Он повернулся к толпе и закричал:
— Узрите, люди! Я освобожу её. И приведу обратно.
Он поднял меч обеими руками, направив кончик лезвия ей в грудь.
Ей хотелось рвануться, закричать: «Нет!», но заледеневшее тело не слушалось, всё её внимание сосредоточилось на одной сверкающей, острой точке.
И прежде чем она успела вздохнуть, Чародей вонзил меч ей в сердце.
То была смерть.
Её тёплые, вязкие волны омыли Аттию, принеся с собой боль. Нечем дышать, слова застревают в горле. Да и нет их, этих слов.
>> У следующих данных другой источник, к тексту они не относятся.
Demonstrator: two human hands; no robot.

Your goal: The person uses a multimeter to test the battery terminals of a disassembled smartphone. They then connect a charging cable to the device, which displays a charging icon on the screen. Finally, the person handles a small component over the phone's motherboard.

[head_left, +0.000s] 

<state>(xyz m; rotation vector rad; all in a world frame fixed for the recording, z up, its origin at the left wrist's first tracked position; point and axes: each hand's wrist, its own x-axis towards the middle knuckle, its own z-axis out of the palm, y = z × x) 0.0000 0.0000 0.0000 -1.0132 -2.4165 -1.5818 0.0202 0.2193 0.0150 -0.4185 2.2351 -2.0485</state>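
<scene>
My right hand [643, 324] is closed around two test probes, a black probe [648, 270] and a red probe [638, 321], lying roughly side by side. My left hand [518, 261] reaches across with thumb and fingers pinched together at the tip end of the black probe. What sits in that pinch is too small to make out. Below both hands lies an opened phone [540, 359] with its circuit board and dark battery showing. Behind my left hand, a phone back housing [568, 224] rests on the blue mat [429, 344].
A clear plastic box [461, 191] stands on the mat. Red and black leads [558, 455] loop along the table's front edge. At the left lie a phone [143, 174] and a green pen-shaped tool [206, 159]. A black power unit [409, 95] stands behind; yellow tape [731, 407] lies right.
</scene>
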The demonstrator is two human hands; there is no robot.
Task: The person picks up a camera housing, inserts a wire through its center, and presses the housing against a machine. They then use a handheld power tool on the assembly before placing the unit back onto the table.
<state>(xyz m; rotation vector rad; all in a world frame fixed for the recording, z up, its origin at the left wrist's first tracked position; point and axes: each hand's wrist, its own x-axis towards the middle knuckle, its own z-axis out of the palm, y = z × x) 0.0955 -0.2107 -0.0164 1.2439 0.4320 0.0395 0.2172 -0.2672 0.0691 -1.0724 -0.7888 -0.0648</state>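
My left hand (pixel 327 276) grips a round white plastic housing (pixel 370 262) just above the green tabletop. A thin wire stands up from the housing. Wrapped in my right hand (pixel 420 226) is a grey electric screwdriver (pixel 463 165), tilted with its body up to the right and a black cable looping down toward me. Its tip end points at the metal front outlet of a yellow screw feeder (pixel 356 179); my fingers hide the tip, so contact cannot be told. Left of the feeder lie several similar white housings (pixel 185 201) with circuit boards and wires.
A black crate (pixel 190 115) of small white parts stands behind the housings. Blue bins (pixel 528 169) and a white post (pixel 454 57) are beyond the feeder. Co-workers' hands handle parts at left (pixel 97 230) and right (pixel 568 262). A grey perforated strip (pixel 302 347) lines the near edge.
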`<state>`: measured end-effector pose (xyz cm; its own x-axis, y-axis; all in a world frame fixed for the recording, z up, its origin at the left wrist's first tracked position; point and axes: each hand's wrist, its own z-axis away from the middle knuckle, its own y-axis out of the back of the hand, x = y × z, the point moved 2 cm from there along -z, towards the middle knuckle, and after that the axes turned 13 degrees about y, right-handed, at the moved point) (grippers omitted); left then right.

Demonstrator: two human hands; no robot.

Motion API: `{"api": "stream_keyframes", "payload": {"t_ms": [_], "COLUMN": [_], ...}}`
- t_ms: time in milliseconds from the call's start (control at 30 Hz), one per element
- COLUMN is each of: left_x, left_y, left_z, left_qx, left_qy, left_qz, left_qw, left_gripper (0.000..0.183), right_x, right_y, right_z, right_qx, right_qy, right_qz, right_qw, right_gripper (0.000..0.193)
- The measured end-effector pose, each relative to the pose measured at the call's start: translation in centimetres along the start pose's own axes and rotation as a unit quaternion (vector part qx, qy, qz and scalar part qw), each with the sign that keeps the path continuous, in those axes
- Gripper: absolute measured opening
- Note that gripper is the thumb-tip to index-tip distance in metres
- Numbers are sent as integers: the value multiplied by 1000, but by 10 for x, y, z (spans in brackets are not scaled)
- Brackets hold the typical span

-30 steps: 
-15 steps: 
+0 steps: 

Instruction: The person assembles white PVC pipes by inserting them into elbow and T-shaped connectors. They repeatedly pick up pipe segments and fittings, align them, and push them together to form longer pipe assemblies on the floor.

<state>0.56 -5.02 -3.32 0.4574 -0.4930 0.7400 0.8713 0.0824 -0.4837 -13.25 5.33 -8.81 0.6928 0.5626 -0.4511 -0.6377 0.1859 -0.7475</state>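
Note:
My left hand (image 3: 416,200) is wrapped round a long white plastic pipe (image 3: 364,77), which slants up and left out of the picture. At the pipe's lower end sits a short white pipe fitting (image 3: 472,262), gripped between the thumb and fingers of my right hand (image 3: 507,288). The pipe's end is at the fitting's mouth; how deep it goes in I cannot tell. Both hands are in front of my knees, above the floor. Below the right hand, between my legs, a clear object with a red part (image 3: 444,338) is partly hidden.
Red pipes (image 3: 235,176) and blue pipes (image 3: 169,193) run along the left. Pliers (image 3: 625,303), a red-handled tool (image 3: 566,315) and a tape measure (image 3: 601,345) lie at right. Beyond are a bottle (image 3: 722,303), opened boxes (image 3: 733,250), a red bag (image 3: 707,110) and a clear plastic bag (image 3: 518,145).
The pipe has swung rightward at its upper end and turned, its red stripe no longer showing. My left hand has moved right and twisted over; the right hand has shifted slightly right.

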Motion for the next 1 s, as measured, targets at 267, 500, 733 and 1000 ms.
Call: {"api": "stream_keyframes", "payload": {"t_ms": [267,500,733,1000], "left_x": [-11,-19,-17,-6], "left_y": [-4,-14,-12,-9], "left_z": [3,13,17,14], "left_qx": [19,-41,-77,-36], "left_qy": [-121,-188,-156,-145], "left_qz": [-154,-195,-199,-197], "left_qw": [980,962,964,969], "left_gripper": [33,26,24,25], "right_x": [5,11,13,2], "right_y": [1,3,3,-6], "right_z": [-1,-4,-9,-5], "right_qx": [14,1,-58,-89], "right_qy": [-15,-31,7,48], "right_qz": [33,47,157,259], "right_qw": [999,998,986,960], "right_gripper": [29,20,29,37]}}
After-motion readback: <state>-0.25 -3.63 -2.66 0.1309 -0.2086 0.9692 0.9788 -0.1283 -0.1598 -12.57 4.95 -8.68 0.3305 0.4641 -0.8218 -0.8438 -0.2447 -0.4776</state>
А потом — чистота, глубина, как то синее небо, которое она видела Снаружи. И там были Финн и Клодия. Они сидели на золотых тронах и смотрели на неё.
Финн сказал: « Я не забыл тебя, Аттия. Я иду за тобой».
Ей удалось произнести лишь одно слово, и последнее, что она видела, было его потрясённое лицо.
И слово это было: «Лжец».
Она открыла глаза.
Ощущения возвращались к ней, словно откуда-то издалека; ревела и заходилась в экстазе толпа. Путы упали, Чародей помог ей подняться. Она опустила глаза и увидела, что кровь постепенно исчезает с её одежды, что лезвие меча чисто. Она глубоко вздохнула и обвела прояснившимся взором людей на крышах и в окнах домов, под навесами. Гремели несмолкающие аплодисменты, крики обожания и восхищения нарастали, как прилив.